A class action has been launched against child protection departments in various Australian states, citing allegations of racial discrimination and systemic misconduct. 

The legal action across South Australia, Victoria, Western Australia and New South Wales targets the treatment of First Nations families and their children in the child protection system.

An initial complaint in New South Wales was filed following the distressing experience of a mother whose two children were removed from her care. 

Her ordeal began in 2016 when she sought medical attention for her five-year-old daughter after a minor head injury at a party.

However, within days, social workers, suspecting domestic violence, removed both her children. 

This case is not isolated.
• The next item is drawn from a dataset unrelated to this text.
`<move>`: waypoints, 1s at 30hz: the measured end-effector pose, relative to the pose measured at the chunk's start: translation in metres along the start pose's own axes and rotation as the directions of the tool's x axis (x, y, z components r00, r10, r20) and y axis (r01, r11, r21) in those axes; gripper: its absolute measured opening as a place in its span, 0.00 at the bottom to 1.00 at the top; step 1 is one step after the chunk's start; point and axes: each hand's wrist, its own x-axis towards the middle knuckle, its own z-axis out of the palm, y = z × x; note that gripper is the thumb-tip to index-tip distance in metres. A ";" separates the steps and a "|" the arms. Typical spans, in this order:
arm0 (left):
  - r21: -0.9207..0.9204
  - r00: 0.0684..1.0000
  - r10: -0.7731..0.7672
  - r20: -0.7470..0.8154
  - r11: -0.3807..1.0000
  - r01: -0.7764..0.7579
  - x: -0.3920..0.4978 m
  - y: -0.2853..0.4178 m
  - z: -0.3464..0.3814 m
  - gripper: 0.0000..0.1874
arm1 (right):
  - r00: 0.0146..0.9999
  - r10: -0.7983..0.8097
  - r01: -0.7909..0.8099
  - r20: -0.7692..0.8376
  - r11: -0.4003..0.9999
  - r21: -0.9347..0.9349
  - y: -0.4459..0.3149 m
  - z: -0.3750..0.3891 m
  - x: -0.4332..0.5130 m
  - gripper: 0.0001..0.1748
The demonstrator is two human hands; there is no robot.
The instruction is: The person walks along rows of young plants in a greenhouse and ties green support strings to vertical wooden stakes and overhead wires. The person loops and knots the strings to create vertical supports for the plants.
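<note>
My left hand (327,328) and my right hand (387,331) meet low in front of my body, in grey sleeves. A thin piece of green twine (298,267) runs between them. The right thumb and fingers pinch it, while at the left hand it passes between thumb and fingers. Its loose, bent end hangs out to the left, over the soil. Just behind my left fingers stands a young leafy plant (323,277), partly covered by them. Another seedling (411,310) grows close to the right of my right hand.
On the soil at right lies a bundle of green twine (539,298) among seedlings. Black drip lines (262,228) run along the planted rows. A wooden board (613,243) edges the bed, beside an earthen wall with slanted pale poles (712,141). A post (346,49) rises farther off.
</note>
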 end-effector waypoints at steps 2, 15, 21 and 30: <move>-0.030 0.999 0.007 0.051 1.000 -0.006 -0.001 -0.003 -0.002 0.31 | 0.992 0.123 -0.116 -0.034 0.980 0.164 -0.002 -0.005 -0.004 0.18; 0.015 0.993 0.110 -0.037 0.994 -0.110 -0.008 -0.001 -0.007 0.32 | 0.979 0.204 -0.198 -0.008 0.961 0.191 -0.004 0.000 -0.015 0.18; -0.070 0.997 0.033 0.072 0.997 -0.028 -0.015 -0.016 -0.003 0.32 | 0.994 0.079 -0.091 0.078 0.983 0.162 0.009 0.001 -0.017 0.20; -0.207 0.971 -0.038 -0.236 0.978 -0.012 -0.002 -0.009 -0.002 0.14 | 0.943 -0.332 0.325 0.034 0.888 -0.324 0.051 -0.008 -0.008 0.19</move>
In Queensland, the class action, led by Bottoms English Lawyers, involves claimants including a woman who lost her grandchildren to the system despite adhering to child safety protocols. 

Caitlin Wilson, Shine Lawyers special counsel, is spearheading the lawsuit and highlights the alarming over-representation of Indigenous children in out-of-home care.

 “There's been 33 reports done in the last 26 years and we've seen no change,” she has told reporters. 

Recent national statistics show Indigenous children are significantly more likely to be reported to child protection authorities and placed under protection orders compared to non-Indigenous children.

The Racial Discrimination Act 1975 forms the legal basis of these claims, focusing on the unlawful act of racial discrimination in child protection.